Work task –
Nothing in the data is to be left out; copy it exactly.

Given information –
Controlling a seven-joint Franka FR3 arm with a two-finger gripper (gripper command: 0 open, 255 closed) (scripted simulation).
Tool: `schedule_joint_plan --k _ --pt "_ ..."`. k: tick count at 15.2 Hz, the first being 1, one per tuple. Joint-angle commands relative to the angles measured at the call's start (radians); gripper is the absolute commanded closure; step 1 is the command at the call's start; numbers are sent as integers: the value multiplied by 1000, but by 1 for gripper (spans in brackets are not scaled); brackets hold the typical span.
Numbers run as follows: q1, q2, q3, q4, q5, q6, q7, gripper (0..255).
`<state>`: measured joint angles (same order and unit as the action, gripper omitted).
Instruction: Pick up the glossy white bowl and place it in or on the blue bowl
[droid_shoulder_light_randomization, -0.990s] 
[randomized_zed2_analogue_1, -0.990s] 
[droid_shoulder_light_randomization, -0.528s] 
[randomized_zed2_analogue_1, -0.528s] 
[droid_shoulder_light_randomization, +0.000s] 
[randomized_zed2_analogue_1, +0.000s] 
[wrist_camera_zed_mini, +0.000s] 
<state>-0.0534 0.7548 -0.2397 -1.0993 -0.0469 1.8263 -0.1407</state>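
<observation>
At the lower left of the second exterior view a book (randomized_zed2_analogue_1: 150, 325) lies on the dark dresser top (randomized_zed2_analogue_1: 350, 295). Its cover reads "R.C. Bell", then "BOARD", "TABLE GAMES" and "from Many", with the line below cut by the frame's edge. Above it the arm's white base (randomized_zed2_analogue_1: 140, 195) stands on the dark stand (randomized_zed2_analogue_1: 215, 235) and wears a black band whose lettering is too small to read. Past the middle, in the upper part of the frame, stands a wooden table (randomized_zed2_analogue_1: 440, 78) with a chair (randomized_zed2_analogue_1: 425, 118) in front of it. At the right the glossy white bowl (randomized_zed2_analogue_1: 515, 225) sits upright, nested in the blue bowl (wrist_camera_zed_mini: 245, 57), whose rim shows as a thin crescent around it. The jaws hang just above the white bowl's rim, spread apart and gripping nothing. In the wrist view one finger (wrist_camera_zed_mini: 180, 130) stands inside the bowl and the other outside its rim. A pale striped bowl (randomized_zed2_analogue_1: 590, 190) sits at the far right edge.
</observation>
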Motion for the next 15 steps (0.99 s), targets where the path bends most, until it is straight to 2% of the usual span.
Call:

Output of the task –
Controlling a seven-joint Franka FR3 arm with a two-finger gripper (gripper command: 0 open, 255 closed) (scripted simulation).
Tool: `schedule_joint_plan --k _ --pt "_ ..."`. k: tick count at 15.2 Hz, the first being 1, one per tuple. Joint-angle commands relative to the angles measured at the call's start (radians); gripper is the absolute commanded closure; step 1 is the command at the call's start; numbers are sent as integers: the value multiplied by 1000, but by 1 for gripper (spans in brackets are not scaled); brackets hold the typical span.
Numbers run as follows: q1, q2, q3, q4, q5, q6, q7, gripper (0..255).
`<state>`: measured joint angles (same order and unit as the action, gripper omitted).
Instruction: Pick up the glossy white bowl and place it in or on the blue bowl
[droid_shoulder_light_randomization, -0.990s] 
[randomized_zed2_analogue_1, -0.990s] 
[droid_shoulder_light_randomization, -0.528s] 
[randomized_zed2_analogue_1, -0.528s] 
[droid_shoulder_light_randomization, +0.000s] 
[randomized_zed2_analogue_1, +0.000s] 
[wrist_camera_zed_mini, +0.000s] 
<state>-0.0534 0.7548 -0.2397 -1.0993 -0.0469 1.8263 -0.1407</state>
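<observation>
At the lower left of the second exterior view a book (randomized_zed2_analogue_1: 150, 325) lies on the dark dresser top (randomized_zed2_analogue_1: 350, 295). Its cover reads "R.C. Bell", then "BOARD", "TABLE GAMES" and "from Many", with the line below cut by the frame's edge. Above it the arm's white base (randomized_zed2_analogue_1: 140, 195) stands on the dark stand (randomized_zed2_analogue_1: 215, 235) and wears a black band whose lettering is too small to read. Past the middle, in the upper part of the frame, stands a wooden table (randomized_zed2_analogue_1: 440, 78) with a chair (randomized_zed2_analogue_1: 425, 118) in front of it. At the right the glossy white bowl (randomized_zed2_analogue_1: 515, 225) sits upright, nested in the blue bowl (wrist_camera_zed_mini: 245, 57), whose rim shows as a thin crescent around it. The jaws hang just above the white bowl's rim, spread apart and gripping nothing. In the wrist view one finger (wrist_camera_zed_mini: 180, 130) stands inside the bowl and the other outside its rim. A pale striped bowl (randomized_zed2_analogue_1: 590, 190) sits at the far right edge.
</observation>
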Motion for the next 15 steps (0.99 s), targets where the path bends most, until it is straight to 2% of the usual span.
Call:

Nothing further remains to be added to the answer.